Gammons On The Rangers & Robinson Chirinos | The Process Report

Gammons On The Rangers & Robinson Chirinos

The venerable Peter Gammons with a piece on

The Rangers were the other team in it to the end. They thought they could get Chirinos from the Cubs, then package him with left-handed pitcher Derek Holland, reliever Frank Francisco and outfielder Engel Beltre, plus pay some of Francisco’s contract.


Robinson Chirinos may be 26, but he’s a converted infielder whom the Rays compare to Phillies catcher Carlos Ruiz; his numbers between Double-A and Triple-A were very good — .326 average, .999 OPS, 18 homers, 46 extra-base hits, 44 walks, 43 strikeouts.

If you’re going to talk to someone in the baseball media, then make it Gammons.
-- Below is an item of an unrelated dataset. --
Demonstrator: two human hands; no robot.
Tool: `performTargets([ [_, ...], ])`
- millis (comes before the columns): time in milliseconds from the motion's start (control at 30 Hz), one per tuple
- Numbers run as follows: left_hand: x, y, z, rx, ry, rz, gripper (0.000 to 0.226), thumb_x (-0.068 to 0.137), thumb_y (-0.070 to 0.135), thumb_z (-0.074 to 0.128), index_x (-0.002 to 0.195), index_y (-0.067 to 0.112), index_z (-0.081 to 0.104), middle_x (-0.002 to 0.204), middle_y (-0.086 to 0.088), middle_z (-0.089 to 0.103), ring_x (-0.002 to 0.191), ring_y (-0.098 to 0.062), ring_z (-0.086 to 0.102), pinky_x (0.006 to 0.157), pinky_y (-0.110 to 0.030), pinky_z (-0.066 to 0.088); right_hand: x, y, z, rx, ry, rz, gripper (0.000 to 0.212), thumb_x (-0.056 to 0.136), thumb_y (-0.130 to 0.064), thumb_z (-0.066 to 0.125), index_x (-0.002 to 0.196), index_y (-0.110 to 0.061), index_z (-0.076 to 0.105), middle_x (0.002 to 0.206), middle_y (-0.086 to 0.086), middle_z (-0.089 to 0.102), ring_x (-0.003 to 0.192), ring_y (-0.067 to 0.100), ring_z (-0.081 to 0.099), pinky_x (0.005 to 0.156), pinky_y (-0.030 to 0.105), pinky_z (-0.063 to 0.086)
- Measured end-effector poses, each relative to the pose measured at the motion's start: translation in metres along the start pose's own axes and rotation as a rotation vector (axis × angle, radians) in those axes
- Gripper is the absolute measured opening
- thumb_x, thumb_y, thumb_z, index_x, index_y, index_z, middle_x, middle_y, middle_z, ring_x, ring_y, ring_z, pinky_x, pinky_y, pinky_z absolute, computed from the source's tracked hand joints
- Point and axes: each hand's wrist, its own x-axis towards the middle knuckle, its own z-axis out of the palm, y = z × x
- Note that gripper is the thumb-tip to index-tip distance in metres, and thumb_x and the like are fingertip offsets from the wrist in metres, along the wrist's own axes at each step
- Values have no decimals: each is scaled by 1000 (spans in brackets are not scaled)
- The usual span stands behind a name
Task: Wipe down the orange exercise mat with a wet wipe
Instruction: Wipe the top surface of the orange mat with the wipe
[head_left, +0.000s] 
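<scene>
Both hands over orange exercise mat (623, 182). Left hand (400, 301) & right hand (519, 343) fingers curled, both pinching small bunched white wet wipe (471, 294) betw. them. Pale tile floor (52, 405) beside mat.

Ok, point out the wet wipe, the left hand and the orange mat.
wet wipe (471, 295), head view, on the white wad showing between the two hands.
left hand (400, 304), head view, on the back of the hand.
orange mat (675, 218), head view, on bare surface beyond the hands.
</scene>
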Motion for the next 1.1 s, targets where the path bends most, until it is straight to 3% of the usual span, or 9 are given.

With that in mind, I’m prone to believe this information is coming from the Rays and not rival talent evaluators or whatever reporting cliché is out there.

The more I read about this trade, the more it appears that everybody has a different opinion on just who the key is. Some suggest Hak-Ju Lee, others say Chris Archer, but the Rays seem to be as high on Chirinos as anyone. Kevin Goldstein tweeted yesterday about how he felt that 12th might be too low, since teams had the 26-year-old higher on their internal lists.

As for the Ruiz comparison, that would be fantastic. He’s hit .261/.360/.394 over the past three seasons while also nailing around 30% of base stealers. That’s essentially a combination of John Jaso’s 2010 season (.263/.372/.378) and Dioner Navarro’s career caught stealing rate. Chirinos probably won’t reach quite that status, but if he does, that’s a pretty nice get.

Also make sure to check out Keith Law’s reaction (sub required), as he appears higher on Lee than most (even going so far as to say that he had Lee as the Cubs’ best prospect). As well as Jonathan Mayo’s report, which echos the sentiment about Guyer that he’s an intense, but high makeup fellow:

A former football standout in high school, Guyer brings that game’s mentality to baseball with an all-out aggressive style on both sides of the ball. He’s got very good speed and his power continues to develop. He can play anywhere in the outfield and could very well start the year with Triple-A Durham.

Why do I get the feeling that if this were the draft, Guyer would be tabbed as “a typical Rays pick”.


  1. Jonathan wrote:

    The more and more I think about it, the more and more I like the deal. This team needed some bench/AAA depth this year for inevitable injuries and players who under perform and this trade helped with that. This team always needs to keep an eye towards restocking the pipeline, and this accomplishes that. This team needed money for a DH/1B/RP this also accomplishes that.

    The only concern that I hear and lend credence to is the thought that they didn’t get stacks of frontline talent in the deal. I would have loved to get Jackson as much as the next guy. But in my mind the sheer quantity of players who should make some contribution at the major league level overwhelms that.

    A player doesn’t have to be a great prospect to make a difference for your major league ballclub. Chirinos and Guyer look like guys who have figured out how to succeed later than some prospects. That’s fine. All I care about is that they know how to succeed now.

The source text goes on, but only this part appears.